#### Extracted data entries
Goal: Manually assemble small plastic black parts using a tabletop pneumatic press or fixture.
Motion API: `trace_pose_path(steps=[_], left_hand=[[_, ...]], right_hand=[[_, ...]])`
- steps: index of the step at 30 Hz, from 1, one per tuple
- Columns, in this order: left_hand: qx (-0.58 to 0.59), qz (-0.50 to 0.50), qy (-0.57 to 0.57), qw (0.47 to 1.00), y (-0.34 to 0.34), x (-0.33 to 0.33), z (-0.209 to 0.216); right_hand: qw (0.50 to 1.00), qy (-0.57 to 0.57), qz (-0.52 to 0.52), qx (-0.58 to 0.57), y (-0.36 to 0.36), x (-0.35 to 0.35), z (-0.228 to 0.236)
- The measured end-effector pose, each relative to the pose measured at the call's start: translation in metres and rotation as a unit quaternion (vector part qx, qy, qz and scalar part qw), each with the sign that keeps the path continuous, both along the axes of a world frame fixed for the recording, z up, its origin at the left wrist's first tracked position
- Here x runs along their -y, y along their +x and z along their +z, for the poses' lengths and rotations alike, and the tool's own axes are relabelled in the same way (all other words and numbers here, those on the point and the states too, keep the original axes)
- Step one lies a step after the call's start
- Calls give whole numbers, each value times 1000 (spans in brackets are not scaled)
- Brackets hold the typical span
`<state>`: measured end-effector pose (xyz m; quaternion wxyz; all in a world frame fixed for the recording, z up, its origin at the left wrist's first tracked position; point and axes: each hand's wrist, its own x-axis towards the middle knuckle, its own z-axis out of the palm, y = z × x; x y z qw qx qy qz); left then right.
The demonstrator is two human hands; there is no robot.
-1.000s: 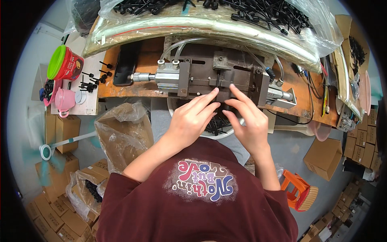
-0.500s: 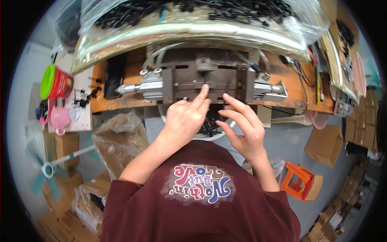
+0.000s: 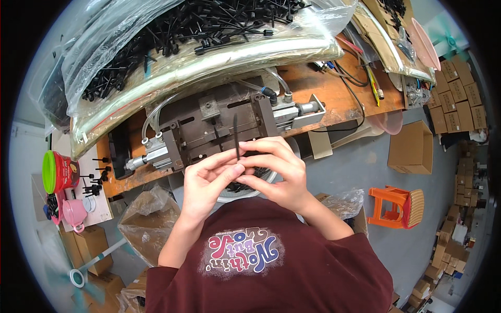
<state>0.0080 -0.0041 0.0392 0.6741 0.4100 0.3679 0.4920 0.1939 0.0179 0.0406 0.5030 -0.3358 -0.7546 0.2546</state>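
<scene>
A thin black rod [image 3: 235, 130] stands nearly upright between my hands, its lower end hidden by the fingers. My left hand [image 3: 204, 185] pinches it low down between thumb and fingers. From the other side, my right hand [image 3: 279, 175] closes its fingertips around the same spot. Just beyond the hands lies a dark metal clamping fixture [image 3: 190, 122] with a small block [image 3: 210, 107] at its middle. A silver air cylinder [image 3: 156, 154] sits at the fixture's left end, and another cylinder [image 3: 295, 113] at its right. Below my hands, a white-rimmed tub [image 3: 229, 198] with black pieces is partly covered.
Many black stemmed parts [image 3: 209, 23] lie in a plastic-lined tray [image 3: 209, 65] across the back. On the left are a red tub [image 3: 68, 172] and a pink cup [image 3: 74, 213]. An orange stool [image 3: 394, 207] and an open carton [image 3: 410, 147] stand on the right floor.
My left index finger has left the middle of the fixture. Both hands have come together nearer my body on the black rod. The whole view has turned, so the bench now slants.
</scene>
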Motion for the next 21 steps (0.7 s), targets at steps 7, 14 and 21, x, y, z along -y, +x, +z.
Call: trace_pose_path(steps=[7, 14, 21], left_hand=[[-295, 70, 176, 937, 14, 10, 15], [-322, 89, 275, 901, 17, 7, 22], [-294, 65, 299, 905, 19, 5, 25]], right_hand=[[862, -402, 83, -297, 13, -15, 3], [812, -446, 122, -356, 15, -26, 10], [821, -436, 126, -346, 17, -31, 10]])
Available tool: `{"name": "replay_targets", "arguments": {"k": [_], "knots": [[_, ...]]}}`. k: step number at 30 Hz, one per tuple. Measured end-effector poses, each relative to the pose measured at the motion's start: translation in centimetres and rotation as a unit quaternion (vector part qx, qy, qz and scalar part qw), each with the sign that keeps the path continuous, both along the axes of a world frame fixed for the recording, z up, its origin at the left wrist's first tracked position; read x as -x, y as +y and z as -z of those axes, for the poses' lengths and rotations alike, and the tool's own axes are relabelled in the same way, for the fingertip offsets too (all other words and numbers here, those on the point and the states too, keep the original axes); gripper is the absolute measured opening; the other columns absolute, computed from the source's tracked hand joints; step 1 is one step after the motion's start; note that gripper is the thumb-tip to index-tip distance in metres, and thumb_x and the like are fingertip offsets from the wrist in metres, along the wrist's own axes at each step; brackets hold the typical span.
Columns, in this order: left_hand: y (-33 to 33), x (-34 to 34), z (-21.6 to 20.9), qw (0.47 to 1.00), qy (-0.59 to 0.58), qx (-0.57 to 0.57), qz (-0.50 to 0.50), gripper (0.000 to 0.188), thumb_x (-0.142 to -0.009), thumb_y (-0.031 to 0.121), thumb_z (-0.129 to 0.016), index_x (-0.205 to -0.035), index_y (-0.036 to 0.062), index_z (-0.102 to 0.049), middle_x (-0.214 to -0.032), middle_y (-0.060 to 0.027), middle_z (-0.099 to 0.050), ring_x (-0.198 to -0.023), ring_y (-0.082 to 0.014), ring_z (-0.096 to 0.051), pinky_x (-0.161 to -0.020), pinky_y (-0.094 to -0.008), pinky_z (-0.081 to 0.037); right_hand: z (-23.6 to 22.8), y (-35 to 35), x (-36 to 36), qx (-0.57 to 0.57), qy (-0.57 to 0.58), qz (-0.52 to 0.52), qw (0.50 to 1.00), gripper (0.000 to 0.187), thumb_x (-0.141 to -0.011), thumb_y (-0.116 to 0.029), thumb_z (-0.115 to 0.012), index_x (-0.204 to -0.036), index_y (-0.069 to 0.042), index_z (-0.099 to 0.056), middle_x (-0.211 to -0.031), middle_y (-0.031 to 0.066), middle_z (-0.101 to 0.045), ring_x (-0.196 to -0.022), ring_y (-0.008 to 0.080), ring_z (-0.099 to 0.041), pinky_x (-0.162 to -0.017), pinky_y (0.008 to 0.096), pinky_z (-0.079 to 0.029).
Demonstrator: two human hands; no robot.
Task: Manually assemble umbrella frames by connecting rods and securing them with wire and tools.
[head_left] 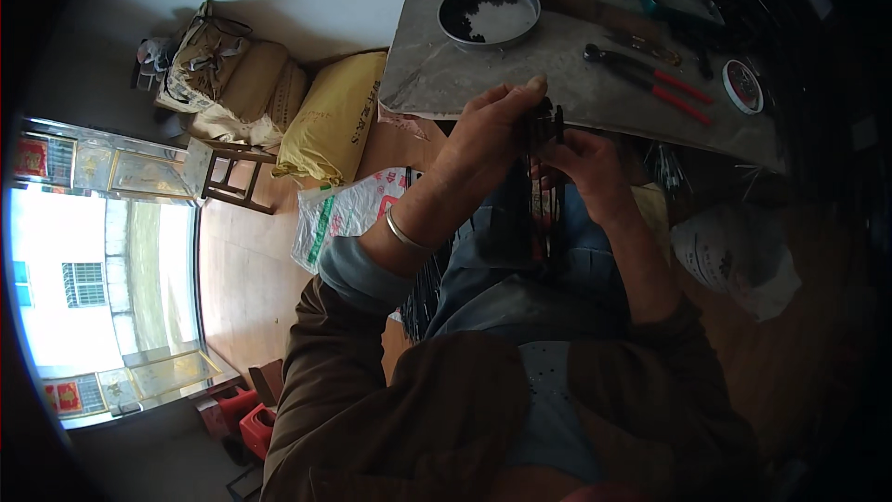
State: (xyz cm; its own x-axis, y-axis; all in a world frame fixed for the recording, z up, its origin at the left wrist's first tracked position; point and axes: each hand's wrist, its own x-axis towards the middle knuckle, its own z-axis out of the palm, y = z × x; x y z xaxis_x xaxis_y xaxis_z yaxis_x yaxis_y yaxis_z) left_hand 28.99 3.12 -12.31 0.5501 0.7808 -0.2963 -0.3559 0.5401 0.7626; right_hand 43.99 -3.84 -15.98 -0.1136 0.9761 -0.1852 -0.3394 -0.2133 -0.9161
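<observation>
My left hand (491, 125) is closed around the upper end of a dark bundle of thin rods (539, 209), its thumb pointing up. Beside it my right hand (589, 169) has its fingers pinched at the same bundle, by a small black piece (556, 121). The rods hang down over my lap; some reddish parts show among them. Dim light and my fingers hide exactly where each hand grips. Both hands are just off the front edge of the grey table (418, 74).
A metal bowl (492, 45) of white and black bits, red-handled pliers (655, 86), a round tin (742, 86), a teal tray (683, 5) and black parts lie on the table. At left are a yellow sack (330, 121), a wooden stool (239, 177) and plastic bags (344, 214).
</observation>
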Motion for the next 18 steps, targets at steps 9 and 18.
{"name": "replay_targets", "arguments": {"k": [9, 18], "knots": [[-0.54, -0.30, -0.61, 1.000, -0.003, 0.012, -0.013, 0.023, -0.096, 0.024, -0.055, -0.099, 0.0016, -0.057, -0.090, -0.0047, -0.060, -0.080, -0.0139, -0.059, -0.073, -0.0295, -0.050, 0.03, -0.07, 0.07, 0.003, -0.005, 0.011, 1.000, 0.016, -0.084, -0.016, -0.069, -0.083, -0.001, -0.063, -0.076, 0.0059, -0.066, -0.067, 0.0113, -0.062, -0.060, 0.0235, -0.048], [-0.30, -0.25, 0.15, 0.999, -0.035, 0.039, -0.012, 0.022, -0.095, 0.025, -0.057, -0.097, 0.0034, -0.058, -0.085, -0.0044, -0.059, -0.075, -0.0144, -0.059, -0.071, -0.0291, -0.050, -0.12, -0.22, 0.09, 0.012, -0.022, 0.017, 1.000, 0.019, -0.085, -0.019, -0.069, -0.083, -0.002, -0.062, -0.076, 0.0066, -0.066, -0.066, 0.0112, -0.063, -0.060, 0.0237, -0.049]]}}
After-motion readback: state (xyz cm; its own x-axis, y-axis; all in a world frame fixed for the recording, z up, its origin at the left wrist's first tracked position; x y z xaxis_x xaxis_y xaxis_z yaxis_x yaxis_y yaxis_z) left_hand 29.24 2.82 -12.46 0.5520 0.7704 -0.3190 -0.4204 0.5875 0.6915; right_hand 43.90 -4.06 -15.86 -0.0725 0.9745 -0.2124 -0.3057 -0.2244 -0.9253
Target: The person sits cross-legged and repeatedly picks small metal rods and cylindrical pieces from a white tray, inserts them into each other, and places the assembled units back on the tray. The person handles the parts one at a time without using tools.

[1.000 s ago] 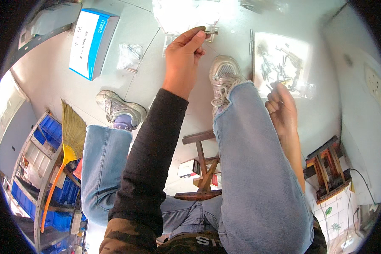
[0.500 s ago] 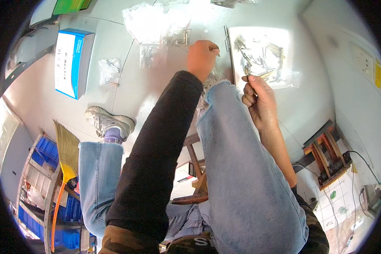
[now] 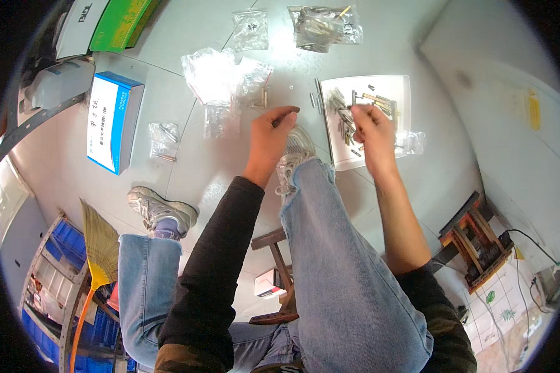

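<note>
My left hand (image 3: 269,144) hovers above the floor near my right shoe, fingers curled and thumb tip pressed to the index finger. Whatever it pinches, if anything, I cannot make out. Over a shallow white tray (image 3: 404,90), my right hand (image 3: 378,137) is closed, and a small metal pin (image 3: 354,97) pokes up from its thumb and index finger. Loose metal pins (image 3: 346,127), silver and brass-coloured, lie scattered in the tray. A few more silver pins (image 3: 313,100) rest on the floor along its left side.
Clear plastic bags (image 3: 210,78) lie ahead of my left hand. Farther off is a bag of metal parts (image 3: 323,28). A blue and white box (image 3: 111,124) and a small bag of pins (image 3: 163,138) sit at left. Behind them is a broom (image 3: 99,242); a wooden stool (image 3: 479,242) stands right.
The view has shifted, so the floor items appear lower. My left hand has moved left and turned, its fingertips still together. My right hand has gone farther over the tray, still pinching.
</note>
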`<state>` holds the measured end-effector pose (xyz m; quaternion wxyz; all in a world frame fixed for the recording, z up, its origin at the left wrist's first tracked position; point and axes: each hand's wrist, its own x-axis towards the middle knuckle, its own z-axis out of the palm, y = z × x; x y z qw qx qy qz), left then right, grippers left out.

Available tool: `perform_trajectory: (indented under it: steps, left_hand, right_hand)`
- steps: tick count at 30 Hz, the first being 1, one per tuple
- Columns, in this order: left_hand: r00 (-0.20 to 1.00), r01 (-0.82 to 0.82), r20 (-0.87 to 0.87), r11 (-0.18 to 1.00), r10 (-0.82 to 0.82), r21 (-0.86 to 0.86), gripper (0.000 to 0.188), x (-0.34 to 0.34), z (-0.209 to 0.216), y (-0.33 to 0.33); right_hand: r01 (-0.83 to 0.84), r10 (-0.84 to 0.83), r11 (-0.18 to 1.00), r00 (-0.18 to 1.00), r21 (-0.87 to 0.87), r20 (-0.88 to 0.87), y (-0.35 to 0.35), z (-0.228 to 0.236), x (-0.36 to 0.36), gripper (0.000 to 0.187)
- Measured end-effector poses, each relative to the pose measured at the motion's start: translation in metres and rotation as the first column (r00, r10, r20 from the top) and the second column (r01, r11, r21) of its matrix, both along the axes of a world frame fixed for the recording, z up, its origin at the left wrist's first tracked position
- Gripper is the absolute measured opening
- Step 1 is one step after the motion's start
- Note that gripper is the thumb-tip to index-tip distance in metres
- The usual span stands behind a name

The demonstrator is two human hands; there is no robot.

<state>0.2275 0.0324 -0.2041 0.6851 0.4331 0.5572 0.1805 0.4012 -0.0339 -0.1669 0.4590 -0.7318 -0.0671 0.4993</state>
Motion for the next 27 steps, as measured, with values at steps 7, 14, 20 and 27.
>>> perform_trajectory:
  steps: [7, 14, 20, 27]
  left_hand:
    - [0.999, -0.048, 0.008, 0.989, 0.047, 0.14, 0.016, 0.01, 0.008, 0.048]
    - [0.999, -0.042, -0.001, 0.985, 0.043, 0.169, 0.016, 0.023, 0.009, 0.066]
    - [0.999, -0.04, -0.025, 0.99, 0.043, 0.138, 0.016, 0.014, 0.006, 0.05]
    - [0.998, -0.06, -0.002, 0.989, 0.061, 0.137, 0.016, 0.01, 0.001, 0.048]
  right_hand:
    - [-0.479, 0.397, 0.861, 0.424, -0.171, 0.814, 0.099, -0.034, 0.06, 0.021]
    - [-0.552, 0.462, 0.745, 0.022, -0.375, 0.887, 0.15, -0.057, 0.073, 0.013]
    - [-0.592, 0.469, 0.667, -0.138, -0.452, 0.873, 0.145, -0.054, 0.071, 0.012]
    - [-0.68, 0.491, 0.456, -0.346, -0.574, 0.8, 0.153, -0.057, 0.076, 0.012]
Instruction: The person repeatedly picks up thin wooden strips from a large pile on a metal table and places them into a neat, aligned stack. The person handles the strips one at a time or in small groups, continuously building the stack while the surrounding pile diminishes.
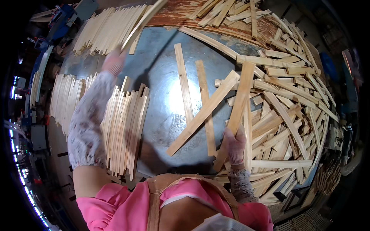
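Fingers of the right hand [235,144] clamp a wooden slat [237,111] near the table's [162,69] front edge, left hand [113,61] gripping another slat [142,21] aloft—best kept parallel to the stacked slats [125,127].

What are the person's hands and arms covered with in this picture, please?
Both hands wear light pinkish knitted work gloves: the left hand is blurred, the right hand shows a ribbed cuff. Over each forearm is a white sleeve cover with a small floral or lace pattern, gathered near the elbow. Above them are pink shirt sleeves.
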Action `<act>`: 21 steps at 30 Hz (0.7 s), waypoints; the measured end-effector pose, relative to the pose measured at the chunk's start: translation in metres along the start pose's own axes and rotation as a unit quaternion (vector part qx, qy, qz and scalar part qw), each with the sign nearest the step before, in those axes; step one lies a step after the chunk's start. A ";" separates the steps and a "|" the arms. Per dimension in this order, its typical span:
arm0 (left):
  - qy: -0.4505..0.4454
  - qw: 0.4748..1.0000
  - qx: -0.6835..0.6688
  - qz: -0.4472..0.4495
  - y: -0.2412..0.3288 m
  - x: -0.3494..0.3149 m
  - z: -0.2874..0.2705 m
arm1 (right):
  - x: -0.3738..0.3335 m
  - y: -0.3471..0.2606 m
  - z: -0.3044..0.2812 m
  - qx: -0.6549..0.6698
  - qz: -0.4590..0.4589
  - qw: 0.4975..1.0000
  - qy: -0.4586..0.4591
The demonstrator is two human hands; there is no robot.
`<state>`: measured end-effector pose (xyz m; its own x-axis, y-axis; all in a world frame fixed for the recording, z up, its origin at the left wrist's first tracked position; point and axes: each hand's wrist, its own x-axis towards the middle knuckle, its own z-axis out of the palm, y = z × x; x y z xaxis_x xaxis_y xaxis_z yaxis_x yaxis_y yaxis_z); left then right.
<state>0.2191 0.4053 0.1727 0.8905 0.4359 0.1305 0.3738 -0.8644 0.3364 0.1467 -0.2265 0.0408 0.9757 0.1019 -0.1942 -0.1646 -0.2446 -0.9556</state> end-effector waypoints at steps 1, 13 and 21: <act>0.028 0.998 -0.056 0.022 0.046 0.018 0.011 | 0.002 -0.003 0.004 0.006 0.015 1.000 -0.003; -0.250 0.966 -0.070 0.015 0.208 -0.349 0.165 | 0.012 -0.027 -0.005 0.191 0.182 0.964 -0.026; -0.277 0.920 -0.004 -0.278 0.111 -0.452 0.131 | 0.004 -0.023 0.045 0.206 0.116 0.965 -0.112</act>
<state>-0.1083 0.0795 0.0289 0.5587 0.6137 -0.5579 0.8115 -0.5434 0.2149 0.1482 -0.1773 0.0525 0.8574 0.3069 -0.4132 -0.4640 0.1134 -0.8786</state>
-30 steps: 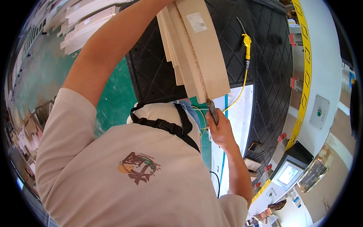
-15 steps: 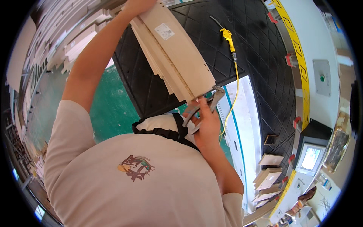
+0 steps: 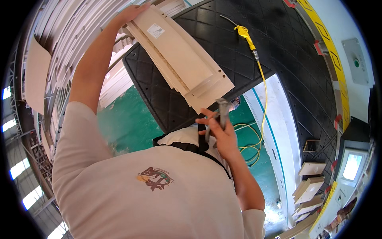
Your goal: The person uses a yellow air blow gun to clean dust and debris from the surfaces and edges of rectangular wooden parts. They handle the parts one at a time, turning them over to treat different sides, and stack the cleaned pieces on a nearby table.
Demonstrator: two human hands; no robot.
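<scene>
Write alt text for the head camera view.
A person's left hand holds up a stack of pale wooden boards, while the right hand grips a grey metal tool at the stack's lower end. Behind lie a black mat and a yellow hose.

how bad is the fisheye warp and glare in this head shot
Head view: strong fisheye, the black mat and yellow-striped edge bow toward the rim; bright windows blow out lower left; stacked boards and right hand stay sharp; corners black.

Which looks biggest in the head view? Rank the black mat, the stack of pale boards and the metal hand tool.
1. black mat
2. stack of pale boards, nearer the camera
3. metal hand tool
</scene>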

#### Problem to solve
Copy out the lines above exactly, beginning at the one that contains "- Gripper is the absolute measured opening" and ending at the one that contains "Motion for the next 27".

#### Written solution
- Gripper is the absolute measured opening
- Step 1 is one step after the motion's start
- Note that gripper is the thumb-tip to index-tip distance in metres
- The usual span stands behind a name

The demonstrator is two human hands; there is no robot.

<state>0.2275 0.0324 -0.2041 0.6851 0.4331 0.5572 0.1805 0.4012 -0.0339 -0.1669 0.4590 -0.7318 -0.0671 0.4993</state>
Motion for the next 27 steps, as measured, with values at steps 7, 14, 20 and 27.

Thus the exercise is complete.